*Task details*: Word for word, return the lines from the start of the entries below through the line that has "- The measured".
Extracted records below:
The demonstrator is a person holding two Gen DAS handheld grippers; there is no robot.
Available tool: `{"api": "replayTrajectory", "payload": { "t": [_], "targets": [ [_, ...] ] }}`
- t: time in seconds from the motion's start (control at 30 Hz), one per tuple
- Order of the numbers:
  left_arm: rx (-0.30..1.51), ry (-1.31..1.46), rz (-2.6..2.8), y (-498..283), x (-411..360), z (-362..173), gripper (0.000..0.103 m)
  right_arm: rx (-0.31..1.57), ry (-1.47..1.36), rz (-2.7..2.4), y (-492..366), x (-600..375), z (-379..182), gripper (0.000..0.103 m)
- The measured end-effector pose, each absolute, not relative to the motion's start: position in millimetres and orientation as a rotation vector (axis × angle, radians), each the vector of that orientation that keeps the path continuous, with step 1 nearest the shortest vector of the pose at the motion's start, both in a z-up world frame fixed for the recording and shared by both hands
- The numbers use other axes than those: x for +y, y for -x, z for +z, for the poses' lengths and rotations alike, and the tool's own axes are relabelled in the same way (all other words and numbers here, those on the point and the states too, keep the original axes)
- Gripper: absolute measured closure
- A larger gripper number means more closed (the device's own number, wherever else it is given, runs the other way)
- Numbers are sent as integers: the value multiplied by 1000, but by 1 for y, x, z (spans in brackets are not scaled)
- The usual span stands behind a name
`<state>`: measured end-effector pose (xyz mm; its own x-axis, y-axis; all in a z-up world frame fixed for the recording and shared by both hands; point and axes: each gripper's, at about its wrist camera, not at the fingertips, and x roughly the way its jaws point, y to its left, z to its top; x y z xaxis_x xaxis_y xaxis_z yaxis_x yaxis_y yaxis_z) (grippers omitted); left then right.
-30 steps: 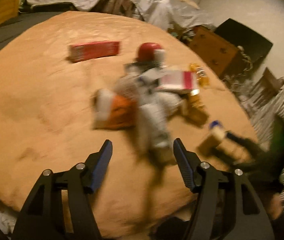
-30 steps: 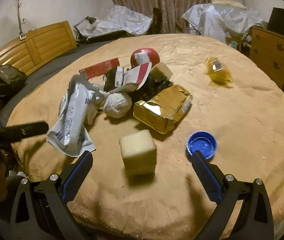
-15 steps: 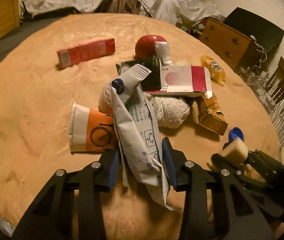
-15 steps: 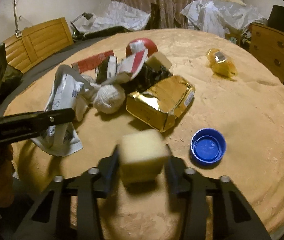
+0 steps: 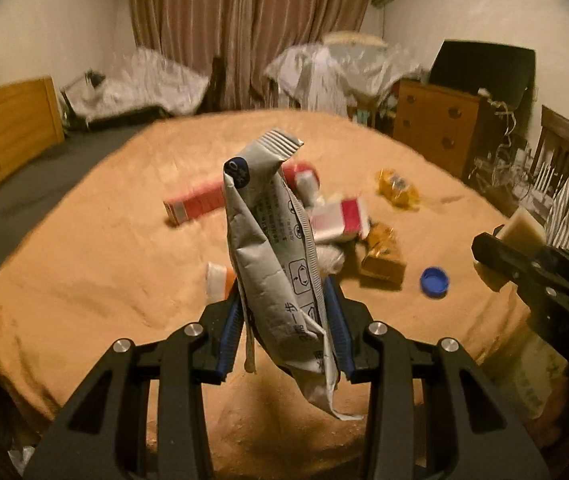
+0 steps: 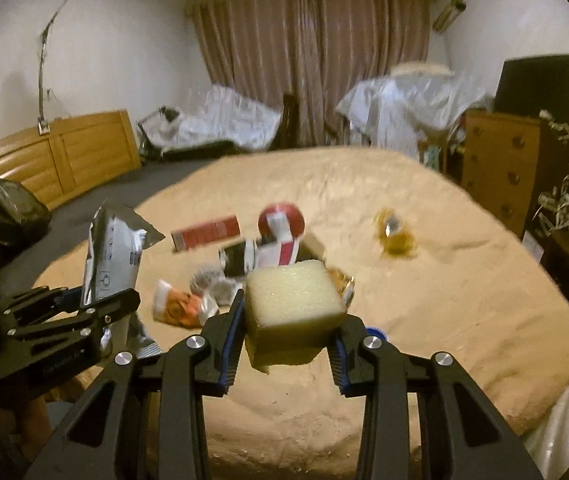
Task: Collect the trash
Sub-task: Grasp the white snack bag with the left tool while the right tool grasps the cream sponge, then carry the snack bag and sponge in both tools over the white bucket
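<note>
Left wrist: left gripper [image 5: 284,320] clamped on crumpled grey pouch [image 5: 274,240], held above tan blanket [image 5: 84,272]; right gripper [image 6: 290,320] pinching yellow foam block [image 6: 292,300], jaws just closed; remaining trash [image 6: 244,252] on blanket.

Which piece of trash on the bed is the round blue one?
The blue bottle cap, lying apart from the pile; the others are boxes, wrappers and a cup.
</note>
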<state>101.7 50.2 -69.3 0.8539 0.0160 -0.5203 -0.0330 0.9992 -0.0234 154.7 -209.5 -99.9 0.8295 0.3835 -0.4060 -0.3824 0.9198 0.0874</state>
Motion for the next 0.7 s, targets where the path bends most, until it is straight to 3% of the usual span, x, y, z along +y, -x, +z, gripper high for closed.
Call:
{"api": "replayTrajectory", "payload": {
  "t": [0.23, 0.7],
  "targets": [
    [415, -3, 32, -71, 35, -34, 65, 346, 11, 360, -112, -218, -68, 65],
    [395, -3, 14, -67, 30, -27, 65, 329, 13, 352, -83, -224, -50, 65]
  ]
}}
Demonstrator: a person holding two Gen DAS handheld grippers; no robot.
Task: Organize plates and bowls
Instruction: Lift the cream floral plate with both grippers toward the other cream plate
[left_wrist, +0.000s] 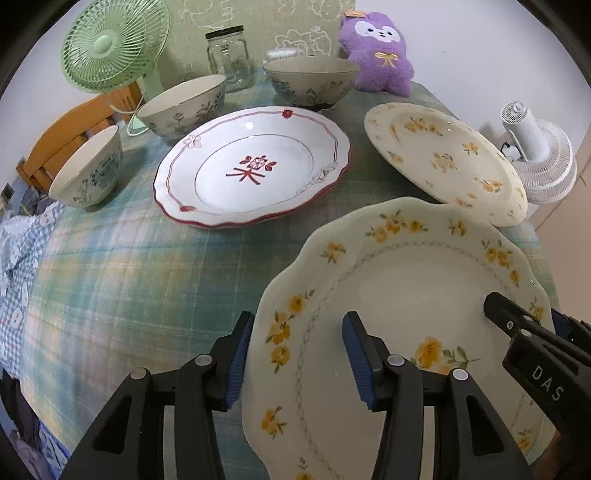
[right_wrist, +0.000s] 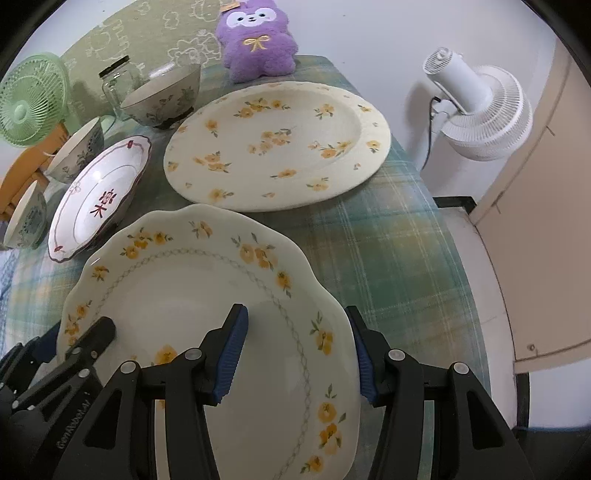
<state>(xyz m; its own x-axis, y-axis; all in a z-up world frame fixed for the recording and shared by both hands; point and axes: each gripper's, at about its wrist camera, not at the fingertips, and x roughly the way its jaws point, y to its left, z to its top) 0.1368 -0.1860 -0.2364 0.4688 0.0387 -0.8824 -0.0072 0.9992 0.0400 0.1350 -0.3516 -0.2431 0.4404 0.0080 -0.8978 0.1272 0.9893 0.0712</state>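
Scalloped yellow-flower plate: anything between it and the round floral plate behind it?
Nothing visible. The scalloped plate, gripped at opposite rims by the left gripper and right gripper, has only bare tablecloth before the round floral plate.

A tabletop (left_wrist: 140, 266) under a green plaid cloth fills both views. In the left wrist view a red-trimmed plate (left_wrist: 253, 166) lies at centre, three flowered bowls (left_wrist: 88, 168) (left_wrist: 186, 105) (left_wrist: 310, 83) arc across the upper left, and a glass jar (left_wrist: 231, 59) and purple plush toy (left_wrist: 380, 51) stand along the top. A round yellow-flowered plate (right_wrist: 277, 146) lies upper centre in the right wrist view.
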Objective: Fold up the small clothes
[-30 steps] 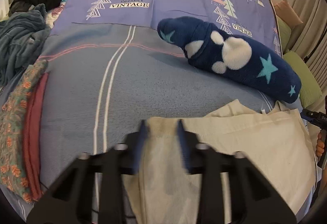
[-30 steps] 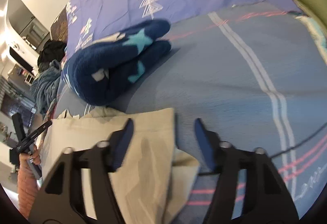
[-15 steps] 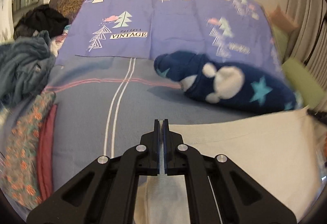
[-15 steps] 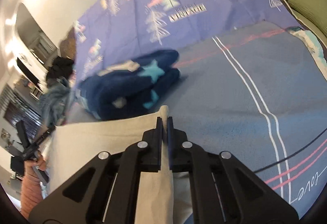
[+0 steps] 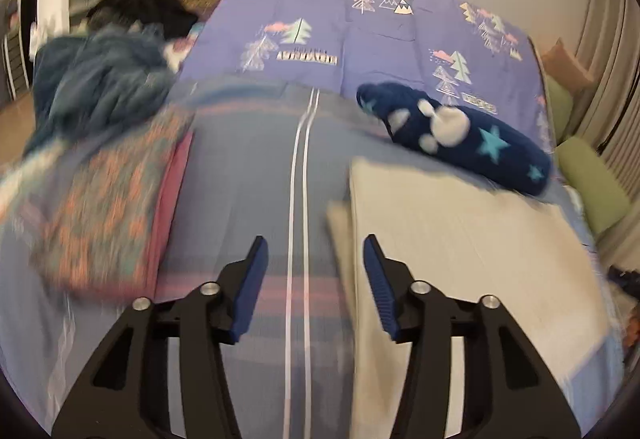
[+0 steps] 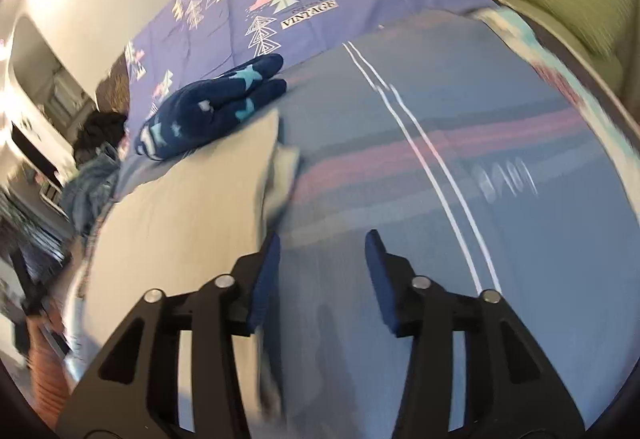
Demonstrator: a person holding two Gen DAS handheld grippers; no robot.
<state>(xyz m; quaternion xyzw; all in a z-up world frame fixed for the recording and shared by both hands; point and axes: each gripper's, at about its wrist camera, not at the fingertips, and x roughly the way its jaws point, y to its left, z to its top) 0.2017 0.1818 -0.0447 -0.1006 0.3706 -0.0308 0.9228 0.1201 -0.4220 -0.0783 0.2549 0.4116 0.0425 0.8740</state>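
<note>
Fold released: left gripper (image 5: 312,275) and right gripper (image 6: 322,271) had just been opening, nothing between jaws, cream garment (image 5: 460,239) at 2 o'clock on bed; next fold likely needs regrasping an edge

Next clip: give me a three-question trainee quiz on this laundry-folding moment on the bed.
1. True or false: the left hand-held gripper grips the cream garment.
2. Which item lies just beyond the cream garment: A) navy star-print fleece, B) a towel, C) a shoe?
3. Fill in: the floral folded cloth lies to the ____ of the white double stripe in the left wrist view.

Key: 1 false, its jaws have just opened with nothing between them; 2 A; 3 left.
</note>
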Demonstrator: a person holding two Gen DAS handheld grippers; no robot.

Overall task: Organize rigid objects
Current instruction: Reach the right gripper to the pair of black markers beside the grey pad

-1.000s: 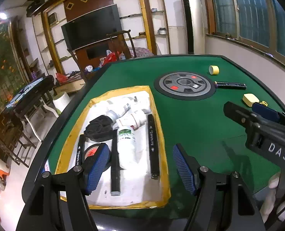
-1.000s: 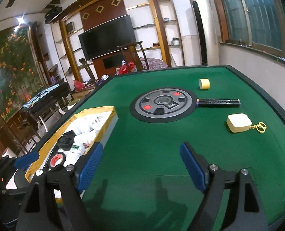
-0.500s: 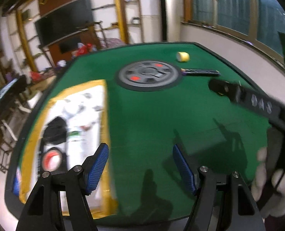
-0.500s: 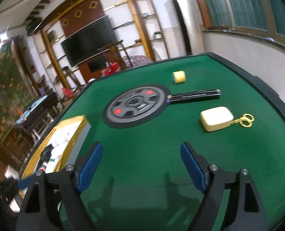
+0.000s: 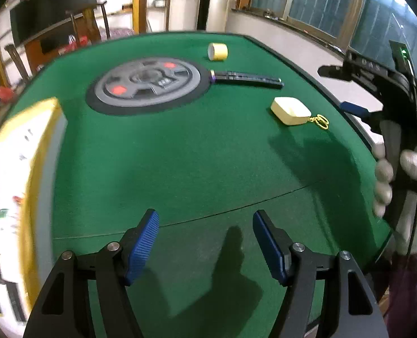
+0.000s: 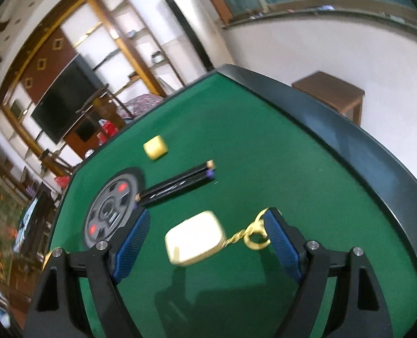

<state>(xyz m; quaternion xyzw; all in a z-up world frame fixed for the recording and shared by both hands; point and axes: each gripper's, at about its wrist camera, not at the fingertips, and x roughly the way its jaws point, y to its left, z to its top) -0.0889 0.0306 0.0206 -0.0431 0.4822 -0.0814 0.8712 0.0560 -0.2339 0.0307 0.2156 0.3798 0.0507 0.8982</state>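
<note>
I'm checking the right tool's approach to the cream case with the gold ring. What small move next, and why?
Probably lower the right tool a little further over the cream rounded plastic case before closing. The case sits framed between the open blue pads, not yet touched, on the green felt table; its gold keyring lies by the right pad.
</note>
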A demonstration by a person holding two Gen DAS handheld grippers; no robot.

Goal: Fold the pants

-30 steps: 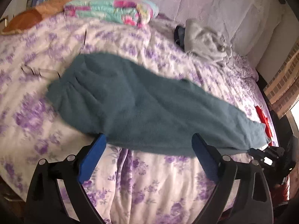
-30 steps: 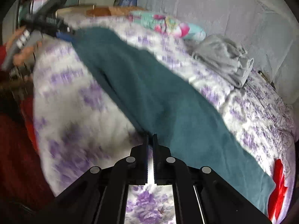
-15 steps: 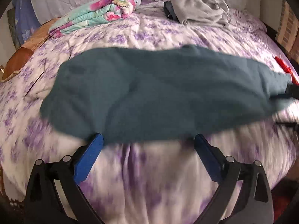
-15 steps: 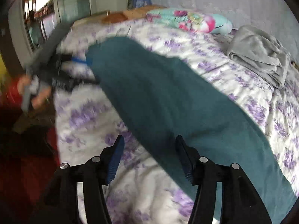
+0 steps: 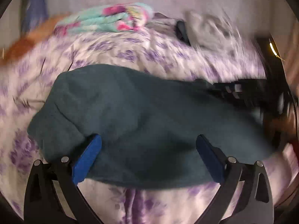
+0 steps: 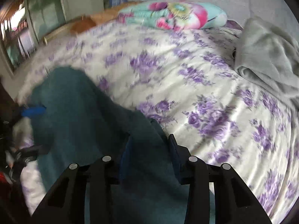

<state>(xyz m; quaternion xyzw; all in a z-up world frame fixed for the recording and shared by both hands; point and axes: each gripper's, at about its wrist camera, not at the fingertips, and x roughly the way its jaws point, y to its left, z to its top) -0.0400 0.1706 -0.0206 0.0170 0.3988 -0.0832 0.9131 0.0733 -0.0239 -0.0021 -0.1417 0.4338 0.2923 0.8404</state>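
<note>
The teal fleece pants (image 5: 142, 115) lie flat across the near side of the bed, folded lengthwise. My left gripper (image 5: 148, 140) is open, its blue pads over the pants' near edge, nothing held. The right gripper shows at the pants' far right end in the left wrist view (image 5: 243, 91), blurred. In the right wrist view the pants (image 6: 78, 112) run away to the left, and my right gripper (image 6: 149, 143) is open with its jaws over the leg end of the cloth. The left gripper's blue pad (image 6: 34, 111) shows at the far left.
The bed has a white sheet with purple flowers (image 6: 205, 97). A folded floral blanket (image 5: 104, 20) and a crumpled grey garment (image 6: 271, 56) lie at the back by the wall. An orange pillow (image 5: 28, 41) is at the back left. The bed's edge is just below my grippers.
The right gripper opened from shut and has moved in over the pants' leg end. The left gripper came closer over the near edge. Both views are motion-blurred.
</note>
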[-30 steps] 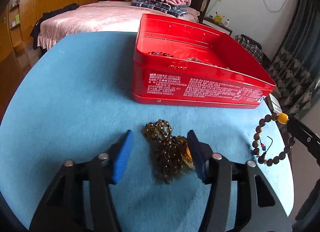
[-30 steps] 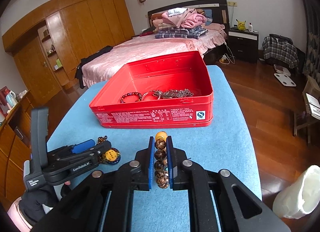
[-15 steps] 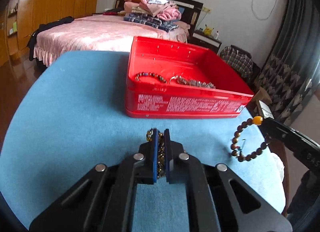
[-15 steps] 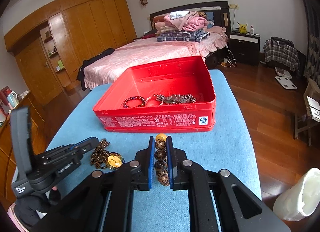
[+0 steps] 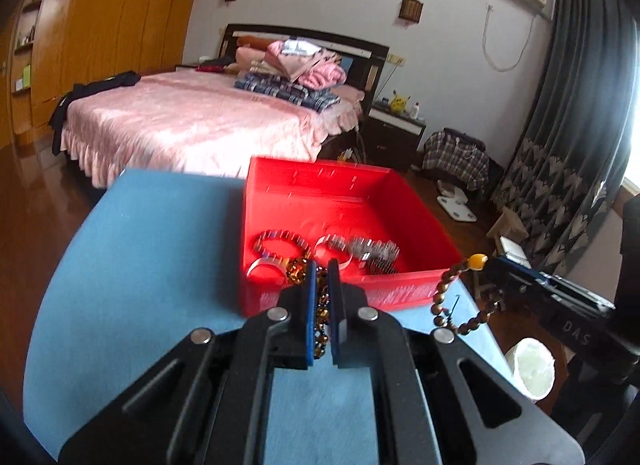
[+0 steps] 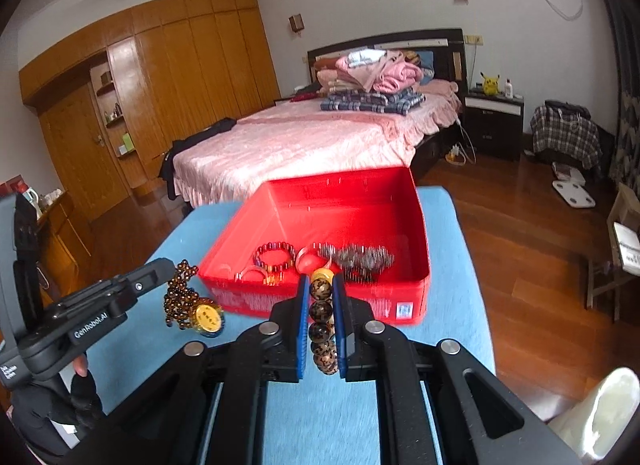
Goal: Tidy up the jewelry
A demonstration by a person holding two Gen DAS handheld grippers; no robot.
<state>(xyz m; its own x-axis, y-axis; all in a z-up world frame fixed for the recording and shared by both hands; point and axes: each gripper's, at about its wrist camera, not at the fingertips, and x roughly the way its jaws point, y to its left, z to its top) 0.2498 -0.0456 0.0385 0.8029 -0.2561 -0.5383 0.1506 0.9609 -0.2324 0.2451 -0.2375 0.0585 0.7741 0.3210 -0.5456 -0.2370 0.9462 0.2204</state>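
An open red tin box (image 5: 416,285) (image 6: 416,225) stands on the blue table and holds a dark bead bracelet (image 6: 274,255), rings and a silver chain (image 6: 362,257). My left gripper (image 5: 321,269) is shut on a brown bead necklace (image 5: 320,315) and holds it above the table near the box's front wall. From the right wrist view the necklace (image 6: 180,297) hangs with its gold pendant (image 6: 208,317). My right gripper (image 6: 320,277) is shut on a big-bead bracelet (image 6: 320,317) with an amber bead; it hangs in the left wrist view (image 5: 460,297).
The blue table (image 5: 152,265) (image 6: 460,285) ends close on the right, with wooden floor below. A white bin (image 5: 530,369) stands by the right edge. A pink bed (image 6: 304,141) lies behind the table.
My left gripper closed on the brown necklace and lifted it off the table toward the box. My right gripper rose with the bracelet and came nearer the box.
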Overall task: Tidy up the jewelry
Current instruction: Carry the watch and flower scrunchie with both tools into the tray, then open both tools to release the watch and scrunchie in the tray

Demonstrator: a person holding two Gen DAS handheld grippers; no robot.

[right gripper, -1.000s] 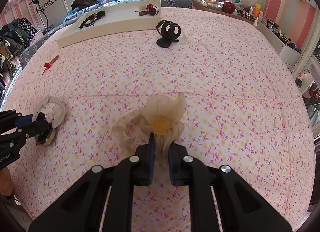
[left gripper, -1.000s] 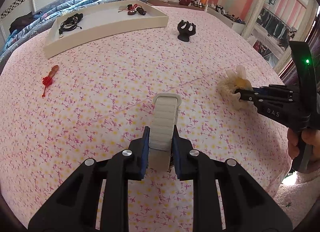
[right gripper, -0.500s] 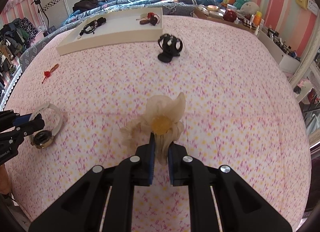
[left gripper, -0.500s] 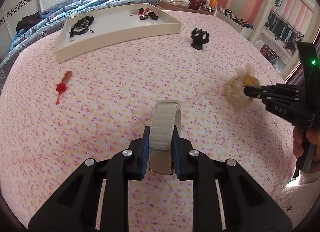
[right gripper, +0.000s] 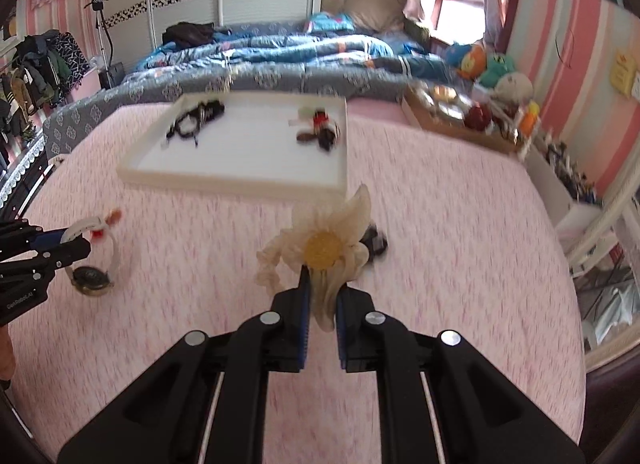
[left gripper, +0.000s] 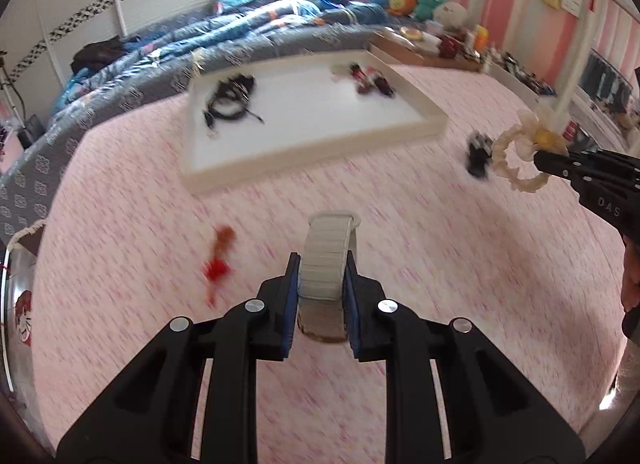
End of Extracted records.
*Result of the task*:
The demonstrator is a person holding two Gen DAS handheld grippers; there is no robot.
Available tool: `{"api": "replayTrajectory", "payload": { "t": [_], "targets": [ [_, ...] ] }}`
- t: time in seconds from the motion's start (control at 30 Hz), one per tuple
- Order of the numbers:
  left_arm: rx (-0.30..1.51), ry (-1.31..1.46), rz (-2.6..2.8), y (-498..283), x (-411..360), z (-362..173), gripper (0.000..0.103 m)
  right_arm: rx (-0.31..1.57), ry (-1.47..1.36), rz (-2.7..2.4), y (-492..366), x (-600..375), z (-379..182), gripper (0.000..0.103 m)
- The measured end-effector pose, each absolute, not relative to the motion's start: position in millimetres and orientation as a rotation vector (axis × angle, radians), each the vector of that orientation that keeps the path continuous, with step 1 nearest the shortest vector of the pose at the motion's start, both in a z-up world frame fixed for the recording and shared by both hands

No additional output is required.